#### [Assignment]
Transcribe, word for word, only the lines from the one containing "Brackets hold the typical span" through the end of the material below. Pictures stay out.

#### [Data]

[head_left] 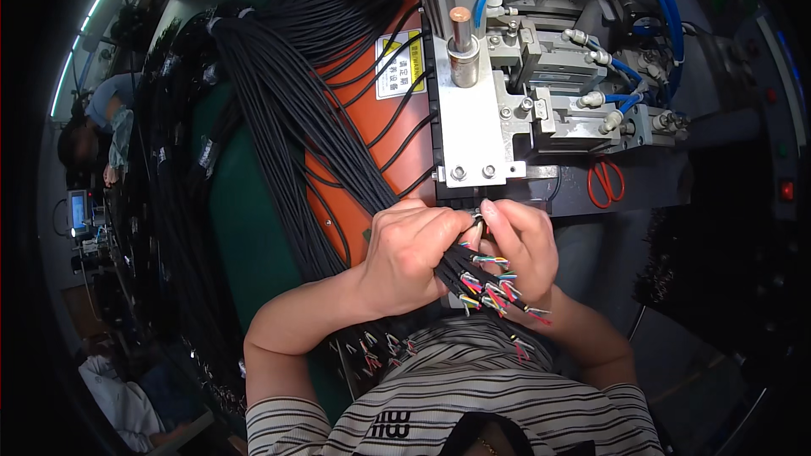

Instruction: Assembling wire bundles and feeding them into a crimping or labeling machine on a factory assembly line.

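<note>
My left hand (410, 245) is closed round a bundle of black cables (460, 274). Their stripped ends fan out below my fingers, showing thin wires (494, 291) in red, yellow, blue, green and white. My right hand (524, 245) pinches at the end of one cable, its fingertips meeting those of the left. What exactly sits between the fingertips is partly hidden. Both hands are just in front of a metal press fixture (477, 135) with an upright cylinder. Further black cables (296, 118) run from behind my left hand to the upper left.
Several single cables lead over an orange panel (405, 160) into the fixture's side. Blue air hoses (667, 0) curve at upper right. Red-handled scissors (605, 183) lie right of the fixture. More stripped cable ends (372, 350) hang by my waist. Two other people are at far left.
</note>
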### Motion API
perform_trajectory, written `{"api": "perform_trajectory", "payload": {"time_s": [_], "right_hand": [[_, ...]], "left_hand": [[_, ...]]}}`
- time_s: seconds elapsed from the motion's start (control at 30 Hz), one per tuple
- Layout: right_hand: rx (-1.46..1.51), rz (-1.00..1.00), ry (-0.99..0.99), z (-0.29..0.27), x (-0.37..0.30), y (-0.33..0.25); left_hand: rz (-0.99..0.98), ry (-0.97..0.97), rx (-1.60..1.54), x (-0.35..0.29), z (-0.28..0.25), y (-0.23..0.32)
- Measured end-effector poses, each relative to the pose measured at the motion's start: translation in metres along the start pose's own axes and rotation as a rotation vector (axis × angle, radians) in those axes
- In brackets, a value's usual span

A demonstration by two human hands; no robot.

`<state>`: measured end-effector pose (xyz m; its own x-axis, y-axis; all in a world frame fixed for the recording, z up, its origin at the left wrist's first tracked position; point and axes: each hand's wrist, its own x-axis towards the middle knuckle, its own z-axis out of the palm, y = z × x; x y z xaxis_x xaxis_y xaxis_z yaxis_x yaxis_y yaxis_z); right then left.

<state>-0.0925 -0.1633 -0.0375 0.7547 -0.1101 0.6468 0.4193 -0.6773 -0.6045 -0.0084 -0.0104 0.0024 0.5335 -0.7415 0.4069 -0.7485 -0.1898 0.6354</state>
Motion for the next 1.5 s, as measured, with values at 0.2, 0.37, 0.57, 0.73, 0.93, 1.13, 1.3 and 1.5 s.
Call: {"api": "perform_trajectory", "payload": {"time_s": [0.2,0.37,0.57,0.73,0.93,1.13,1.3,1.5], "right_hand": [[0.473,0.351,-0.065,-0.016,-0.003,0.003],[0.981,0.708,-0.179,-0.021,0.003,0.008],[1.199,0.782,-0.246,-0.023,0.008,0.02],[1.13,0.701,-0.297,-0.024,0.015,0.024],[0.977,0.577,-0.3,-0.025,0.02,0.024],[0.832,0.512,-0.294,-0.027,0.024,0.023],[0.727,0.46,-0.294,-0.03,0.024,0.026],[0.727,0.57,-0.278,-0.028,0.023,0.026]], "left_hand": [[0.068,-0.028,0.143,-0.005,0.001,-0.001],[0.066,-0.057,0.144,-0.005,0.001,-0.001],[-0.035,-0.1,-0.108,0.001,-0.006,-0.009],[-0.066,-0.161,-0.277,0.007,-0.014,-0.013],[-0.101,-0.24,-0.367,0.011,-0.019,-0.015],[-0.173,-0.296,-0.41,0.013,-0.021,-0.015],[-0.227,-0.3,-0.373,0.014,-0.016,-0.012],[-0.212,-0.212,-0.316,0.009,-0.005,-0.01]]}}
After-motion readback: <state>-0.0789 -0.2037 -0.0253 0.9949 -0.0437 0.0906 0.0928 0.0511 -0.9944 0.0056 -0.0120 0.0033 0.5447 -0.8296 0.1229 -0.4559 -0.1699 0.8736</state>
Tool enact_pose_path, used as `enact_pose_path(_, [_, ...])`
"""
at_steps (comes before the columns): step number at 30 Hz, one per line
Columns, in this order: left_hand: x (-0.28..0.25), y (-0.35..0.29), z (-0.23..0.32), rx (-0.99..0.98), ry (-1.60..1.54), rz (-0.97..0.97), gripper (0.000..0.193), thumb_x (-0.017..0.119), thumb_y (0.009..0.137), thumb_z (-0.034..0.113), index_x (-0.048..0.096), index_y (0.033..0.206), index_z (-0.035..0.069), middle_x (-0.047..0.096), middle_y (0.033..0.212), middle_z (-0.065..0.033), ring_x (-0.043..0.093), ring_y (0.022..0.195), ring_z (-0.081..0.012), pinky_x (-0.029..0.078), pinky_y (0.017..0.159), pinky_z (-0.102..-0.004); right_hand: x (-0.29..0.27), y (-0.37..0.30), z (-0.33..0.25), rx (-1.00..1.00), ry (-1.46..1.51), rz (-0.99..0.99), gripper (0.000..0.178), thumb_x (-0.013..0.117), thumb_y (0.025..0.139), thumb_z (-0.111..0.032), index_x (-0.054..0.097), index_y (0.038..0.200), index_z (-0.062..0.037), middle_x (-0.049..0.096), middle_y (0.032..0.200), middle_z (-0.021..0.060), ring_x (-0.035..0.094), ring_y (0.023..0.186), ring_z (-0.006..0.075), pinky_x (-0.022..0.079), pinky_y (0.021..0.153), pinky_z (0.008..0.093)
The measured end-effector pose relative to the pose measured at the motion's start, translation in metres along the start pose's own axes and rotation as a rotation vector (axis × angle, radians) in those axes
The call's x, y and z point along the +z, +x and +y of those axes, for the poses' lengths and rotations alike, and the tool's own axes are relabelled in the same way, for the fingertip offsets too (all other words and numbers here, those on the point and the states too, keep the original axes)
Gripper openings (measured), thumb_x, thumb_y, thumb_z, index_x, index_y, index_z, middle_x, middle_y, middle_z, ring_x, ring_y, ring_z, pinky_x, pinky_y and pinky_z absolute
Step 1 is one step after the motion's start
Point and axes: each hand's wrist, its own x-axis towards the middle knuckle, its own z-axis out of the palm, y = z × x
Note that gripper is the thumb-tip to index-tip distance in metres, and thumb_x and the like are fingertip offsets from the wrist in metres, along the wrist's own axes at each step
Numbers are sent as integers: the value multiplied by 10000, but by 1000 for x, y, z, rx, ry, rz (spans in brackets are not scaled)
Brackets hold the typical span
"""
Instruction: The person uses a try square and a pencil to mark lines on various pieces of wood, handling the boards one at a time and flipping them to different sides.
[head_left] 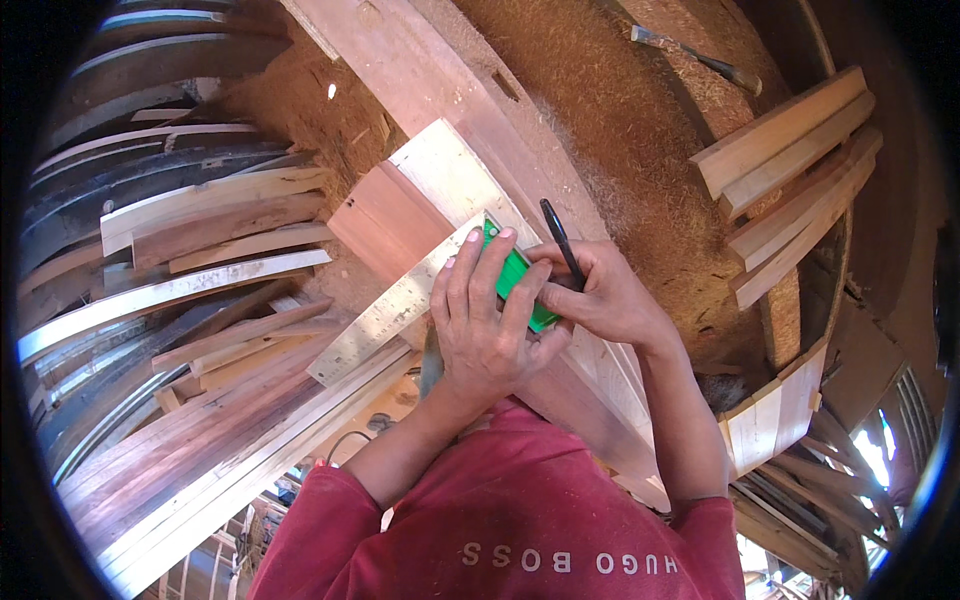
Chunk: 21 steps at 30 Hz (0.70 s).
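- Left grip (490,332) is clasping the try square (405,308) from above, fingers spread over the green stock (512,268) and the blade (355,345), I'd guess so it doesn't skid.
- The square sits right in front of the chest, blade angling off to the near left, probably because both hands reach there easily.
- Right grip (610,300) is pinching a black pen (558,233) just right of the stock, likely so it's handy. Lower end's hidden, so I can't tell if the tip touches anything.
- Pale board (450,170) and reddish board (385,220) lie side by side beyond the blade, seemingly as backing for it.
- What looks like a chisel (698,60) lies far right, out of the way I reckon.
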Motion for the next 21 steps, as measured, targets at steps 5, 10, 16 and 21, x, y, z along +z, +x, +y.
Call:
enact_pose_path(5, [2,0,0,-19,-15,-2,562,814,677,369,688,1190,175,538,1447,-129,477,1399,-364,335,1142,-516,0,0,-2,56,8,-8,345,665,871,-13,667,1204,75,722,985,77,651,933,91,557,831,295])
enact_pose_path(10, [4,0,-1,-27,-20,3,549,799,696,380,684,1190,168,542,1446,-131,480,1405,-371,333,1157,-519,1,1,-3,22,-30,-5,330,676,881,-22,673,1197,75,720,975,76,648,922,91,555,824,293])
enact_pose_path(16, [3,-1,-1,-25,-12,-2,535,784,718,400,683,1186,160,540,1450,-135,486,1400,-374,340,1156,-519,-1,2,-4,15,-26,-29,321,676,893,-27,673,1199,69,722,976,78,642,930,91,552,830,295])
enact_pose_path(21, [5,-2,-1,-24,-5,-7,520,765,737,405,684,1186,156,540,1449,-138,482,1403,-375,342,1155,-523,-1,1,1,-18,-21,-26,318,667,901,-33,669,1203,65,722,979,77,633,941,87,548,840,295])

#### [Result of this exercise]
Brackets hold the typical span
"""
Instruction: The person uses a try square and a pencil to mark lines on various pieces of wood, handling the boards one at a time and flipping them to different sides.
[head_left] 
Chunk: 21 steps at 30 Hz (0.70 s).
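- Left grip (490,332) is clasping the try square (405,308) from above, fingers spread over the green stock (512,268) and the blade (355,345), I'd guess so it doesn't skid.
- The square sits right in front of the chest, blade angling off to the near left, probably because both hands reach there easily.
- Right grip (610,300) is pinching a black pen (558,233) just right of the stock, likely so it's handy. Lower end's hidden, so I can't tell if the tip touches anything.
- Pale board (450,170) and reddish board (385,220) lie side by side beyond the blade, seemingly as backing for it.
- What looks like a chisel (698,60) lies far right, out of the way I reckon.
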Motion for the next 21 steps, as measured, targets at steps 5, 10, 16 and 21, x, y, z along +z, +x, +y.
Call:
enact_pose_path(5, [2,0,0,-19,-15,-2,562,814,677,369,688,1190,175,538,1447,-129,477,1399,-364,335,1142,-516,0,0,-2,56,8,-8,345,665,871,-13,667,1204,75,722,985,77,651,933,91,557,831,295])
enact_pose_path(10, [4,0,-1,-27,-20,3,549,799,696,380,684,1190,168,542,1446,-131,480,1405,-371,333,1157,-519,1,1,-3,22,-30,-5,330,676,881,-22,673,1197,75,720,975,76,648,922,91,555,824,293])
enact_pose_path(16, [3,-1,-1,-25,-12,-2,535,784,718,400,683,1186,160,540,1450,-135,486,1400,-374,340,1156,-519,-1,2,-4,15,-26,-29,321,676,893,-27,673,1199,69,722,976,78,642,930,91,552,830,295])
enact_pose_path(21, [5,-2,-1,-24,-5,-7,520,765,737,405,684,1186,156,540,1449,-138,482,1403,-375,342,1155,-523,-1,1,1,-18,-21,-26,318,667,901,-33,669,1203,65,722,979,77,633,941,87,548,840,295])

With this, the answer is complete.